Anyway, maybe there's some way to mix and match these suggestions to your taste?

OTHER TIPS

Since the addition of select_for_update, there is a simple way to acquire a lock on an object, provided your database supports it. postgresql, oracle, and mysql, at least, support it, according to the Django docs.

Example code:

import time

from django.contrib.auth import get_user_model
from django.db import transaction


User = get_user_model()

target_user_pk = User.objects.all()[0].pk


with transaction.atomic():
    print "Acquiring lock..."
    to_lock = User.objects.filter(pk=target_user_pk).select_for_update()
    # Important! Queryset evaluation required to actually acquire the lock.
    locked = to_lock[0]
    print locked

    while True:
        print "sleeping {}".format(time.time())
        time.sleep(5)

Since your scope is limited to deletes, and not also updates, one option would be to rethink the idea of a "delete" as an "unpublish" action. For instance, take the following model:

class MyManager(models.Manager):
    def get_query_set(self):
        super(MyManager, self).get_query_set().filter(published=True)
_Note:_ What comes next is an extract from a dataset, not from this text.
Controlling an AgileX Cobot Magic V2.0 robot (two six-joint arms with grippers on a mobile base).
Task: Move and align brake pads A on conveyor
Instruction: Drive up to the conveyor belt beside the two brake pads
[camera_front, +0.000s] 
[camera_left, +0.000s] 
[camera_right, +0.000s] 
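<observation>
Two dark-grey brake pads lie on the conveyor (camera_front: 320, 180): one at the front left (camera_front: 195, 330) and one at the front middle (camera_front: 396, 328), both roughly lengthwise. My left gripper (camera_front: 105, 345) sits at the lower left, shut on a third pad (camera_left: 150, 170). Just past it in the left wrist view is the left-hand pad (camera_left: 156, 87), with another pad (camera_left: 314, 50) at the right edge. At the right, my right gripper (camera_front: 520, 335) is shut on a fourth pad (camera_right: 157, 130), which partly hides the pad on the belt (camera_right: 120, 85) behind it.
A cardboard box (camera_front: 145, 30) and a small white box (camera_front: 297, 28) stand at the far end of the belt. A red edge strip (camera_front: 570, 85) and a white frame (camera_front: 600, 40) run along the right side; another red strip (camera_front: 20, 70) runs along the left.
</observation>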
class MyModel(models.Model):
    objects = MyManager()
    published = models.BooleanField(default=True)
    ... your fields ...

    def my_delete(self):
        self.published = False
        super(MyModel, self).save()

    def save(self):
        self.published = True
        super(MyModel, self).save()

In this way, whenever an edit is committed, it is visible to all users... but others are still free to delete items. One advantage of this technique is you don't have to have any extra logic to lock items and present a different UI to the user. Disadvantages are extra space used in the db table, and the rare circumstances where a deleted item "magically" reappears.
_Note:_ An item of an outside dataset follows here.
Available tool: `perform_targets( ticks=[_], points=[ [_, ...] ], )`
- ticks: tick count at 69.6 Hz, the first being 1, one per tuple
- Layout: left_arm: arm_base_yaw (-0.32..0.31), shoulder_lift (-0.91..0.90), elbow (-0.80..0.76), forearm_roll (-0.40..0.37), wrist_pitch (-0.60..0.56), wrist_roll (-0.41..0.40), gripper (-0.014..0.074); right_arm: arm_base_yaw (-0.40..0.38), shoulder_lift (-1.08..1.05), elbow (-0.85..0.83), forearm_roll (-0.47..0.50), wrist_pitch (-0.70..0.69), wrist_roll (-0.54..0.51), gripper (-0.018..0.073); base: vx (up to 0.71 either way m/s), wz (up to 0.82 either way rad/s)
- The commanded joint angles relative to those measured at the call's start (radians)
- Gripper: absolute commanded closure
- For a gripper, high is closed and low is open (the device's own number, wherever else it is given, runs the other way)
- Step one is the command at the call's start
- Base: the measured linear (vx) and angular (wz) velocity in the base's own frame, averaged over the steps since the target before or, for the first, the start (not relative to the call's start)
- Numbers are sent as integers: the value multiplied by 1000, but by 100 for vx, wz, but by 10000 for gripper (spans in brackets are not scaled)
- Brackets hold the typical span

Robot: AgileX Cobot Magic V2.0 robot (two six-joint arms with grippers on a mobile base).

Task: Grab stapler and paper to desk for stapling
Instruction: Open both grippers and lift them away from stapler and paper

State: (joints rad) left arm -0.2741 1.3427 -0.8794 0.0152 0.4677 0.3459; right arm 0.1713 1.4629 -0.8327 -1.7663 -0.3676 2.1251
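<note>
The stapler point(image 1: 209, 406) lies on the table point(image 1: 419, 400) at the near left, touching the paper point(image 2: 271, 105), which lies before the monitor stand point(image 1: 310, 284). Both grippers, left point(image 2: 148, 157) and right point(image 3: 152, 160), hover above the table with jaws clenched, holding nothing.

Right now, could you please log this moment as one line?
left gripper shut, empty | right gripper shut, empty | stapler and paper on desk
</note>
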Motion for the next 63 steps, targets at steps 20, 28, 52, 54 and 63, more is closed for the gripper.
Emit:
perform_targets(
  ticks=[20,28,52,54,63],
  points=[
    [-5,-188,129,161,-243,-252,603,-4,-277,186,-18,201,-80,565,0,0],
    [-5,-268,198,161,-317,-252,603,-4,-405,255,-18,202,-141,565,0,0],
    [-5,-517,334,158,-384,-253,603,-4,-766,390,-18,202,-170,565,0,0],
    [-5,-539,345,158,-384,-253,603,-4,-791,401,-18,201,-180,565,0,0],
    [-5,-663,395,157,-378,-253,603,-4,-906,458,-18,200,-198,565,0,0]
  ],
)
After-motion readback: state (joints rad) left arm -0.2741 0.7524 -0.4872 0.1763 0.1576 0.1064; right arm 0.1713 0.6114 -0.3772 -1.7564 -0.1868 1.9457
(This is probably just a starting point. If you took this path, you'd likely want to do a variation on this idea depending on your use case.)
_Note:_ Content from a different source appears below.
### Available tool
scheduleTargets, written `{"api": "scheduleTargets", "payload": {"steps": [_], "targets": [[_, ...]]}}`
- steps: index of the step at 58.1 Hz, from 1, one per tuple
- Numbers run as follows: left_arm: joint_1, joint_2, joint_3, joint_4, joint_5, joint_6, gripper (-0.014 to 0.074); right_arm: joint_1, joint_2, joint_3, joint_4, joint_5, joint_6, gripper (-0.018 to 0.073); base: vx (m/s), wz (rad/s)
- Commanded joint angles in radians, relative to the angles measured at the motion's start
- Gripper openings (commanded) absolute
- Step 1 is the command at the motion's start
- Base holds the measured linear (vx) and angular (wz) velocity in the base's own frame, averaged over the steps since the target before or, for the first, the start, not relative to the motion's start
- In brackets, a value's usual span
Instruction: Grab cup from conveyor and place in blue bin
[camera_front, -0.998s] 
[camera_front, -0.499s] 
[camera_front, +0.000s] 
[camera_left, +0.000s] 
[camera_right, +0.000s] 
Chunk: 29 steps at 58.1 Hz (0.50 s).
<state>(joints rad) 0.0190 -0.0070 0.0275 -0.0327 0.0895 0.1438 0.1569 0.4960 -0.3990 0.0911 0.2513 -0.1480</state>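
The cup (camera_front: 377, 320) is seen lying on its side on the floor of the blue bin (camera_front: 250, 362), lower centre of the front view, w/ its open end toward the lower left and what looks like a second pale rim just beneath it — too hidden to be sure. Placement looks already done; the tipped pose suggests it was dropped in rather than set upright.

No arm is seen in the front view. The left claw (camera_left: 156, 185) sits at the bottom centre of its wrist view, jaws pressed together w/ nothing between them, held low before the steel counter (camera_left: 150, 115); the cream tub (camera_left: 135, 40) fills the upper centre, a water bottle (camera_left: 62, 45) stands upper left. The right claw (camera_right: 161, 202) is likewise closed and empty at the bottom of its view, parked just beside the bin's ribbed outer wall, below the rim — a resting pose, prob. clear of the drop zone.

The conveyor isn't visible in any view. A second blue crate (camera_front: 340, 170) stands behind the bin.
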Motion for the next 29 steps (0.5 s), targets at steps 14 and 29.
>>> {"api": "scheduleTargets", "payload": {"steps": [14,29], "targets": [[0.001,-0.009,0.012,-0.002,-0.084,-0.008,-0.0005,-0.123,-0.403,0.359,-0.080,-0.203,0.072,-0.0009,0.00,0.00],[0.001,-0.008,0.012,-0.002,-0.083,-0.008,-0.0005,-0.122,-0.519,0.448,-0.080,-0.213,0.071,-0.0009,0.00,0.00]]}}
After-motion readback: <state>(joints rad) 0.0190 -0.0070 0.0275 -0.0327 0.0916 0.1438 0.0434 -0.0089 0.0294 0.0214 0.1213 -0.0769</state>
I'd suggest a simple read-write lock, as you don't want to block users from accessing the object concurrently (only from editing).

A general approach to doing this would be to create a function that maintains a count of active readers. When you need to write to that object, you would create another function that would prevent new readers from getting access (think a maintenance page), and possibly redirect existing readers away. Once there are no more readers left, you would complete your write, then unlock the object.